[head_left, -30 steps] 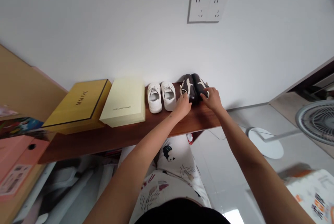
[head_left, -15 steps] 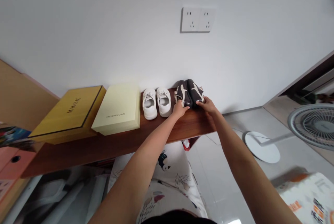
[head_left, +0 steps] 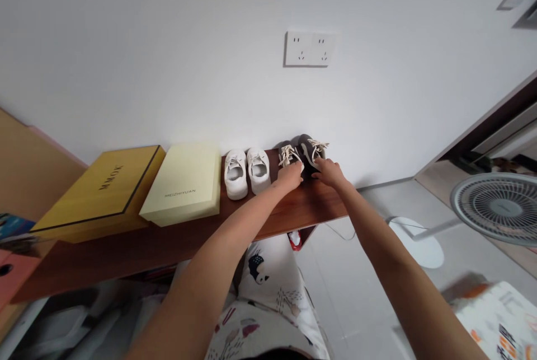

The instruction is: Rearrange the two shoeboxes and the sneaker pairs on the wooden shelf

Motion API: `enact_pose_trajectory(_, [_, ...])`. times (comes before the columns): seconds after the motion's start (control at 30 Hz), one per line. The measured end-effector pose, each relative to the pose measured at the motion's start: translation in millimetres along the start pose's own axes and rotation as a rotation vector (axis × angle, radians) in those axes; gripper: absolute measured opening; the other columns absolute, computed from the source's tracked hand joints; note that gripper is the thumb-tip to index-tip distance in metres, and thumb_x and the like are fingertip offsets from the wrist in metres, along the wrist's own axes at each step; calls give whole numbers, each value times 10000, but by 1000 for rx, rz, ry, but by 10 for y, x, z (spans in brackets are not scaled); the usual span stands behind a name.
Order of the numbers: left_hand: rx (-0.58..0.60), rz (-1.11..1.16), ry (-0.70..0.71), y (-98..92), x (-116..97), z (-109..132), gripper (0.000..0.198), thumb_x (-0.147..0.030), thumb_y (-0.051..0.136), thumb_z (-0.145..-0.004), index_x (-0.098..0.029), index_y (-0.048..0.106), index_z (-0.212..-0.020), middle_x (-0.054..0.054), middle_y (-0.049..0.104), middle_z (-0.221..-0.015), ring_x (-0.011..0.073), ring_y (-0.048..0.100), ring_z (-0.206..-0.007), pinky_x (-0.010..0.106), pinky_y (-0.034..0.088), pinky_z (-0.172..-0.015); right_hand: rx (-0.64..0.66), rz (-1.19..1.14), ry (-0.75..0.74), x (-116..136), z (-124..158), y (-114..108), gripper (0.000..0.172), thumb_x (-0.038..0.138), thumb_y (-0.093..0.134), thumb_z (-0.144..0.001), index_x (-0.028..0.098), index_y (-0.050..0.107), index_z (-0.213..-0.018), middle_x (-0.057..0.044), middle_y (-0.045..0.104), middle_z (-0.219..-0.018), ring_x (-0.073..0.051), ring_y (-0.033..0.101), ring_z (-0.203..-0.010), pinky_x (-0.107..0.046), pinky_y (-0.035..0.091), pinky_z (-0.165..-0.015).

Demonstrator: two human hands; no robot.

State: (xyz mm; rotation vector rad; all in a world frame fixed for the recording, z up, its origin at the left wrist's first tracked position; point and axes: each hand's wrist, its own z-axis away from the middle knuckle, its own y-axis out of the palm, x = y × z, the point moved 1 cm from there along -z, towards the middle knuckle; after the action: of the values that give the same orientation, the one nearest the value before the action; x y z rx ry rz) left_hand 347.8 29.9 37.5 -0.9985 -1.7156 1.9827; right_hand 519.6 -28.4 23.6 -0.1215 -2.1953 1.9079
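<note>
Two dark brown sneakers with cream trim and laces stand side by side, toes toward the wall, at the right part of a wooden shelf. My left hand (head_left: 290, 177) is closed around the heel of the left brown sneaker (head_left: 287, 153), partly covering it. At the heel opening of the right brown sneaker (head_left: 309, 150), my right hand (head_left: 329, 172) grips with thumb and fingers. Just left of them sits a pair of white sneakers, the nearer-to-me-left one (head_left: 235, 175) and its mate (head_left: 259, 171), also with toes to the wall.
On the brown wooden shelf (head_left: 176, 242) lie a cream box (head_left: 184, 181) and a yellow box (head_left: 104, 186). A wall socket (head_left: 310, 49) is above the shoes. To the right stands a fan (head_left: 503, 206); a printed white package (head_left: 499, 315) is at lower right.
Both brown sneakers have tipped from their sides to upright, so the laces and openings now face up. My hands stay at their heels. The view has shifted slightly.
</note>
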Motion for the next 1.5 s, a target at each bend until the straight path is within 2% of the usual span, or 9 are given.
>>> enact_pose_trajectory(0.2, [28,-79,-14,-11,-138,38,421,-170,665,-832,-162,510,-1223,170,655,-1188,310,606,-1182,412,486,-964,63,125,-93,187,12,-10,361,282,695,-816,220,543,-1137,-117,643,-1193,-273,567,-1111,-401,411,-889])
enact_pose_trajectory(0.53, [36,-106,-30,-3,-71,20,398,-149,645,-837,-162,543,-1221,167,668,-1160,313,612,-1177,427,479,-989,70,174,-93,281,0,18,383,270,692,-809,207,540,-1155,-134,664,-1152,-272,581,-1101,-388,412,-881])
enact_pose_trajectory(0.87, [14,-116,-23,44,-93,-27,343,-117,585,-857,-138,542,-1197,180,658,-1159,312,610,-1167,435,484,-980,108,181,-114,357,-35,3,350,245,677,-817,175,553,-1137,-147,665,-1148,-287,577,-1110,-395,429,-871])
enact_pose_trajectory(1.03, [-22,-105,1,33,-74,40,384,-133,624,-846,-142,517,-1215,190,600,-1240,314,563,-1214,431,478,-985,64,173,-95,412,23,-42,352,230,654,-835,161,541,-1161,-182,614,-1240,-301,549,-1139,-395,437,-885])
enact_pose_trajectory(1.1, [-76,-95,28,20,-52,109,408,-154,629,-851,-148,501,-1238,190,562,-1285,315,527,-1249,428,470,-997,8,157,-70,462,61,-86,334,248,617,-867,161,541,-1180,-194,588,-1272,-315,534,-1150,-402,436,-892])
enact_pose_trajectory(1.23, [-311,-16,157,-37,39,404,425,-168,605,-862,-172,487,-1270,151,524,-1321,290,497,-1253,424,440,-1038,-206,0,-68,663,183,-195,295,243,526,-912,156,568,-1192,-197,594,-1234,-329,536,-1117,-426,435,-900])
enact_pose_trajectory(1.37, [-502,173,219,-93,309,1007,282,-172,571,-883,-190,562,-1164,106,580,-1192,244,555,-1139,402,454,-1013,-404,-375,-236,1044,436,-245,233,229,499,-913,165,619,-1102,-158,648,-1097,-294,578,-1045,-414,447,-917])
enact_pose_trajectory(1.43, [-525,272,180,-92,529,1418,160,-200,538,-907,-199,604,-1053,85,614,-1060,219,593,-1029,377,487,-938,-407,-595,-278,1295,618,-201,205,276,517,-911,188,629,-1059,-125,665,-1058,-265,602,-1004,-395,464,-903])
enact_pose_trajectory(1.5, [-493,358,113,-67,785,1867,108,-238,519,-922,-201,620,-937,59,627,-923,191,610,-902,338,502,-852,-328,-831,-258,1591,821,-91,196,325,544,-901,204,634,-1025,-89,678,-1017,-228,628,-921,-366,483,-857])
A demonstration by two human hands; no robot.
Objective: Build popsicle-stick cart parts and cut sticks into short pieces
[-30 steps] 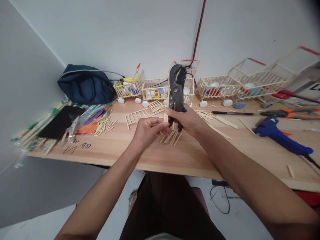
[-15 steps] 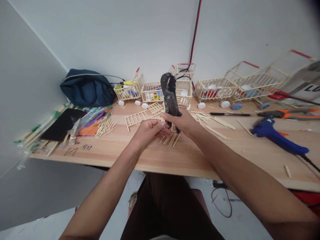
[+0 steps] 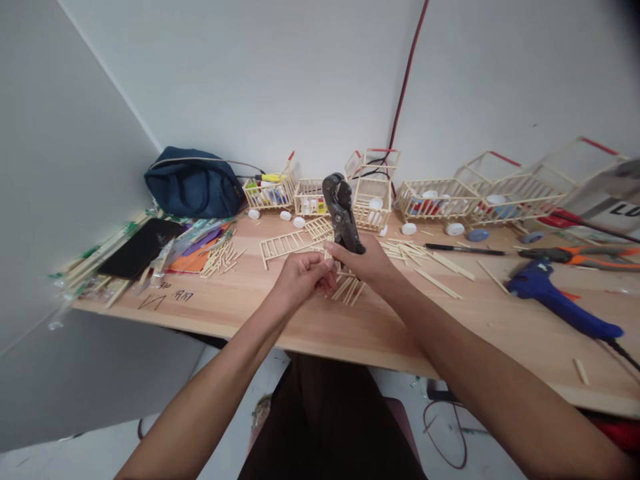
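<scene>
A black cutting tool [image 3: 342,212] stands upright with its head up, and my right hand [image 3: 361,259] is wrapped round its handles. Close beside it on the left, my left hand [image 3: 306,272] has its fingers pinched on a thin wooden stick [image 3: 328,253], mostly hidden by the fingers. Below and behind the hands, several short sticks [image 3: 350,291] lie on the wooden table [image 3: 240,303]. A ladder-like stick frame [image 3: 284,246] and a smaller slatted piece [image 3: 319,229] lie just beyond my left hand.
Small stick carts [image 3: 440,200] with wheels line the wall. At left are a blue bag [image 3: 195,183], a black phone [image 3: 140,248] and loose sticks [image 3: 220,259]. A blue glue gun [image 3: 563,297], orange-handled pliers [image 3: 583,255] and a pen [image 3: 465,250] lie at right.
The view has shifted, so the table and carts appear slightly lower and further right. Both hands keep their holds, with the tool still upright between them.
</scene>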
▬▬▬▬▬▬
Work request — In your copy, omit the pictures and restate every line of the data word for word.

Output below —
[head_left, -30 steps] 
[head_left, -15 steps] 
[head_left, +0 steps] 

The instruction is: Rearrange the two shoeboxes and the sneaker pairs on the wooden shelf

Motion API: `enact_pose_trajectory(_, [_, ...])`. times (comes before the columns): seconds after the motion's start (control at 30 Hz), one per line. The measured end-effector pose, each relative to the pose measured at the motion's start: translation in millimetres along the start pose's own axes and rotation as a rotation vector (axis × angle, radians) in those axes; gripper: absolute measured opening; the other columns absolute, computed from the source's tracked hand joints; note that gripper is the thumb-tip to index-tip distance in metres, and thumb_x and the like are fingertip offsets from the wrist in metres, along the wrist's own axes at each step; calls give whole numbers, each value times 10000, but by 1000 for rx, rz, ry, but by 10 for y, x, z (spans in brackets are not scaled); the usual span stands behind a name.
Order of the numbers: left_hand: rx (-0.58..0.60), rz (-1.11..1.16), ry (-0.70..0.71), y (-98..92), x (-116..97), z (-109..132), gripper (0.000..0.198), thumb_x (-0.147..0.030), thumb_y (-0.051..0.136), thumb_z (-0.145..-0.004), index_x (-0.098..0.029), index_y (-0.048..0.106), index_z (-0.212..-0.020), middle_x (-0.054..0.054), middle_y (-0.049..0.104), middle_z (-0.221..-0.015), ring_x (-0.011..0.073), ring_y (-0.048..0.100), ring_z (-0.206..-0.007), pinky_x (-0.010..0.106), pinky_y (-0.034..0.088), pinky_z (-0.172..-0.015); right_hand: rx (-0.64..0.66), rz (-1.19..1.14), ry (-0.75..0.74), x (-116..136), z (-124..158), y (-114..108), gripper (0.000..0.172), thumb_x (-0.038..0.138), thumb_y (-0.093..0.134), thumb_z (-0.144..0.001), index_x (-0.028..0.098), index_y (-0.050..0.107), index_z (-0.213..-0.018), middle_x (-0.057..0.044), middle_y (-0.045..0.104), middle_z (-0.219..-0.018), ring_x (-0.073..0.051), ring_y (-0.033..0.101), ring_z (-0.203..-0.010), pinky_x (-0.107..0.046), pinky_y (-0.035..0.091), pinky_z (-0.165..-0.015).

Demonstrator: two human hands; no robot.

State: (xyz mm; rotation vector rad; all in a world frame fixed for the recording, z up, its origin at the left wrist's first tracked position; point and axes: each hand's wrist, its own z-axis away from the middle knuckle, its own y-axis out of the palm, x = y × z, the point moved 1 cm from there along -z, towards the middle knuckle; after the action: of the values that give the same orientation, the one nearest the value before the action; x y z rx ry rz) left_hand 347.8 29.9 37.5 -0.9985 -1.7156 1.9827; right_hand 519.6 -28.4 23.6 -0.1215 -2.1953 1.9079
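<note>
Two dark brown sneakers with cream trim and laces stand side by side, toes toward the wall, at the right part of a wooden shelf. My left hand (head_left: 290, 177) is closed around the heel of the left brown sneaker (head_left: 287, 153), partly covering it. At the heel opening of the right brown sneaker (head_left: 309, 150), my right hand (head_left: 329, 172) grips with thumb and fingers. Just left of them sits a pair of white sneakers, the nearer-to-me-left one (head_left: 235, 175) and its mate (head_left: 259, 171), also with toes to the wall.
On the brown wooden shelf (head_left: 176, 242) lie a cream box (head_left: 184, 181) and a yellow box (head_left: 104, 186). A wall socket (head_left: 310, 49) is above the shoes. To the right stands a fan (head_left: 503, 206); a printed white package (head_left: 499, 315) is at lower right.
Both brown sneakers have tipped from their sides to upright, so the laces and openings now face up. My hands stay at their heels. The view has shifted slightly.
</note>
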Motion for the next 1.5 s, a target at each bend until the straight path is within 2% of the usual span, or 9 are given.
>>> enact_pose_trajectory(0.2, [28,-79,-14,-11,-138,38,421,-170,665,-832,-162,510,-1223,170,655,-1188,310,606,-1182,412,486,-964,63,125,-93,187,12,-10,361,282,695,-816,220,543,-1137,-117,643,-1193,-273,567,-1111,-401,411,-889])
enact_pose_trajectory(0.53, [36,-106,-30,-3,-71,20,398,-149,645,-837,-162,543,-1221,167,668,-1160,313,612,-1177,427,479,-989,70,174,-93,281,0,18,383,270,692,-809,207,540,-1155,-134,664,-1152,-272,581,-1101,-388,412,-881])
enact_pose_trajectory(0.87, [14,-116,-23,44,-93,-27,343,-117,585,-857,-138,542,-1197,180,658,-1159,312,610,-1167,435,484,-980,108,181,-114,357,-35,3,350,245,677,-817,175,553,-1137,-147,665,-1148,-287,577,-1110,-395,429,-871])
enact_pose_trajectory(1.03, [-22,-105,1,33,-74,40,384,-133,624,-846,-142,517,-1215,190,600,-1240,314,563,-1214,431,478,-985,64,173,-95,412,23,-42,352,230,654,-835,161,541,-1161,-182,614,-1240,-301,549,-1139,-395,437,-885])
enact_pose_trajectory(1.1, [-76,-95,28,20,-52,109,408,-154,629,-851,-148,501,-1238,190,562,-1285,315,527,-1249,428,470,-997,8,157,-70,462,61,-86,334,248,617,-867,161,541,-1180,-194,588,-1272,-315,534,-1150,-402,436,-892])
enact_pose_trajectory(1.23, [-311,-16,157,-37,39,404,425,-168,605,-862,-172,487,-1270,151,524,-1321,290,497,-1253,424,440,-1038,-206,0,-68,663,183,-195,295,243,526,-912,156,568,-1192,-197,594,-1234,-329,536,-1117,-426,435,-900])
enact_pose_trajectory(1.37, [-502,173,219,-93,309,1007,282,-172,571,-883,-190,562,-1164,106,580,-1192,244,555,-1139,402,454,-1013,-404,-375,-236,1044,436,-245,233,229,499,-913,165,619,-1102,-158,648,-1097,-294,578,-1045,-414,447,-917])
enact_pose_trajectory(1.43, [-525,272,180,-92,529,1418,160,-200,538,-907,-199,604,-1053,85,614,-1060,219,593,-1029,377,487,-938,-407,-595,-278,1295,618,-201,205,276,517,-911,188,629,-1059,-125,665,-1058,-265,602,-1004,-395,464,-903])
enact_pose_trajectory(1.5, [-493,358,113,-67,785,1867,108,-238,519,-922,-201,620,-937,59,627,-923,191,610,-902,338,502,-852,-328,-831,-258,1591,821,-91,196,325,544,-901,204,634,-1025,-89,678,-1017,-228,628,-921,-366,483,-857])
A demonstration by two human hands; no robot.
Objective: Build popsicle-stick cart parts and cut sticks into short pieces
[-30 steps] 
[-15 steps] 
[+0 steps] 
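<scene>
A black cutting tool [image 3: 342,212] stands upright with its head up, and my right hand [image 3: 361,259] is wrapped round its handles. Close beside it on the left, my left hand [image 3: 306,272] has its fingers pinched on a thin wooden stick [image 3: 328,253], mostly hidden by the fingers. Below and behind the hands, several short sticks [image 3: 350,291] lie on the wooden table [image 3: 240,303]. A ladder-like stick frame [image 3: 284,246] and a smaller slatted piece [image 3: 319,229] lie just beyond my left hand.
Small stick carts [image 3: 440,200] with wheels line the wall. At left are a blue bag [image 3: 195,183], a black phone [image 3: 140,248] and loose sticks [image 3: 220,259]. A blue glue gun [image 3: 563,297], orange-handled pliers [image 3: 583,255] and a pen [image 3: 465,250] lie at right.
The view has shifted, so the table and carts appear slightly lower and further right. Both hands keep their holds, with the tool still upright between them.
</scene>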

No more is needed for this exercise.